Fort Niobrara National Wildlife Refuge, Fort Falls Trail, Smith Falls State Park, canoeing, tubing
The 76-mile section of river designated the Niobrara National Scenic River in 1991 begins within Fort Niobrara National Wildlife Refuge where the first 4.8 miles are closed to the public. The 22-mile section starting from Cornell Bridge is the most popular portion for canoers, tubers, and people who float downstream in round metal cattle troughs. The Niobrara River has a few big Class IV rapids, but nothing more than Class II through the first 27 miles. We floated to the portage at dangerous Rocky Ford Rapid at high water in May and encountered only Class I rapids and a few strainers along the shorelines.
Pull off the river around Mile 15 in Smith Falls State Park to take the short boardwalk to a 63-foot tall waterfall. The waterfalls along these cliffs are interesting because instead of pouring off a cut bank they develop a prominent ledge that grows as the limestone is dissolved and redeposited (like a cave formation). You can also drive to the state park and walk over the Niobrara River on the Verdigre Bridge, originally built in 1910 and relocated here in 1996.

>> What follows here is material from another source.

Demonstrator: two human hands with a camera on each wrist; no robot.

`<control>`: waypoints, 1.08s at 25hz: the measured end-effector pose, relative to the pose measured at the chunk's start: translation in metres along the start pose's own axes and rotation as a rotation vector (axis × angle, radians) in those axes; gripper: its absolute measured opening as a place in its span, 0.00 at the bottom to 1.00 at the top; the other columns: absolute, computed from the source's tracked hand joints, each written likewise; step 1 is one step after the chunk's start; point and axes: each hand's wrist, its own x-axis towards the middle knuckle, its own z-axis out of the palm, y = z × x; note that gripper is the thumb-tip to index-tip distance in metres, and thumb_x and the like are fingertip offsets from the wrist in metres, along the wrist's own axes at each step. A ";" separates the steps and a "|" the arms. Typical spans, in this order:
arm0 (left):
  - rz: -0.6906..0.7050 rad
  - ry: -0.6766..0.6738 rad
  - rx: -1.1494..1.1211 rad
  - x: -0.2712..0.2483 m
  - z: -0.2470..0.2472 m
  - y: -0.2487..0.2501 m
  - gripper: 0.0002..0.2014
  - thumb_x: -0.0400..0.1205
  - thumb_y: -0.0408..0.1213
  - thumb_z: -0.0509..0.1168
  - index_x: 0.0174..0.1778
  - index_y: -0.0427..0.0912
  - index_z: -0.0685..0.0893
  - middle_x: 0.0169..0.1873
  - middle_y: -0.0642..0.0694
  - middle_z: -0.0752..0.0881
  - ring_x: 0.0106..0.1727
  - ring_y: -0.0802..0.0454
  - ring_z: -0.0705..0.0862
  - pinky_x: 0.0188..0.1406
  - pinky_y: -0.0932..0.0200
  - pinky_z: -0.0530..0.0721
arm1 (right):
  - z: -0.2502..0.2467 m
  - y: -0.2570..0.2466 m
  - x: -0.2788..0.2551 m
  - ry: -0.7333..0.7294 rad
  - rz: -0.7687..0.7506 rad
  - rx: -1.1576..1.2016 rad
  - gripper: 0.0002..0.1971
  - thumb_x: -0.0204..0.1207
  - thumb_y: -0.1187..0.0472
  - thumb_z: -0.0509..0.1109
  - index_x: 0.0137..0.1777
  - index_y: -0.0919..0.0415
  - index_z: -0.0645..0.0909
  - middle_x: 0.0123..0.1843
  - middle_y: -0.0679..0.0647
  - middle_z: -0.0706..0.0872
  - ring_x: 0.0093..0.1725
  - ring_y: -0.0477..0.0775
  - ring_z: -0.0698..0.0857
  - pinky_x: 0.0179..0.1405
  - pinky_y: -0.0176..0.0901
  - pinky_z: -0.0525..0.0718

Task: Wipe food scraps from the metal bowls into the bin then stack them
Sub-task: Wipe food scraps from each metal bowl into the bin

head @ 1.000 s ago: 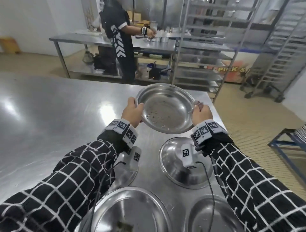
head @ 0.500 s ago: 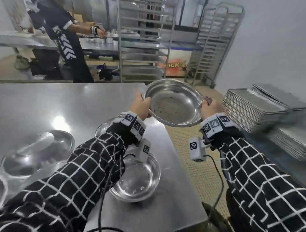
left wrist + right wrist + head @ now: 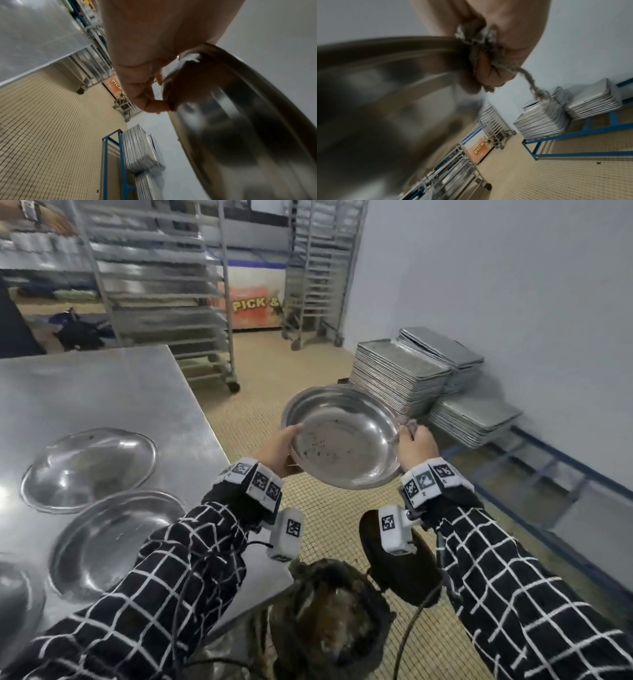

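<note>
Off the worktop (image 3: pixel 102 392), both hands clamp a scrap-flecked metal bowl (image 3: pixel 342 436) above the floor, left hand (image 3: pixel 279 451) at one rim, right hand (image 3: pixel 412 445) also pinching seemingly a rag (image 3: pixel 481 40), ready to wipe into the bin (image 3: pixel 329 618) below.

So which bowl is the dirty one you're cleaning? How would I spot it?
Find the steel table, then look right, past its edge, over the tiled floor. The held bowl is up in the air between the left hand and right hand. It has brown crumbs inside; the other bowls lie on the table.
</note>
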 end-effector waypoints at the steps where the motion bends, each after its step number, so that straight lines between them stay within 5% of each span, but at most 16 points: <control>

Do not miss the opportunity to drive the dirt road through Fort Niobrara National Wildlife Refuge to see the bison herd, especially in May when the bison calves are born. The refuge also contains the short Fort Falls Trail, which forms a loop with views of a 45-foot tall waterfall.
Summer, though water levels drop after June.
None for the river, but there is a $1 per person launch fee in Fort Niobrara National Wildlife Refuge and entry/camping fees at Smith Falls State Park.
The dirt roads in Fort Niobrara National Wildlife Refuge and Smith Falls State Park are well-maintained and passable to all vehicles.
Camping options are limited since most of the river banks are privately owned, though Smith Falls State Park offers a campground ($6/person/night) and other private campsites are marked on river maps.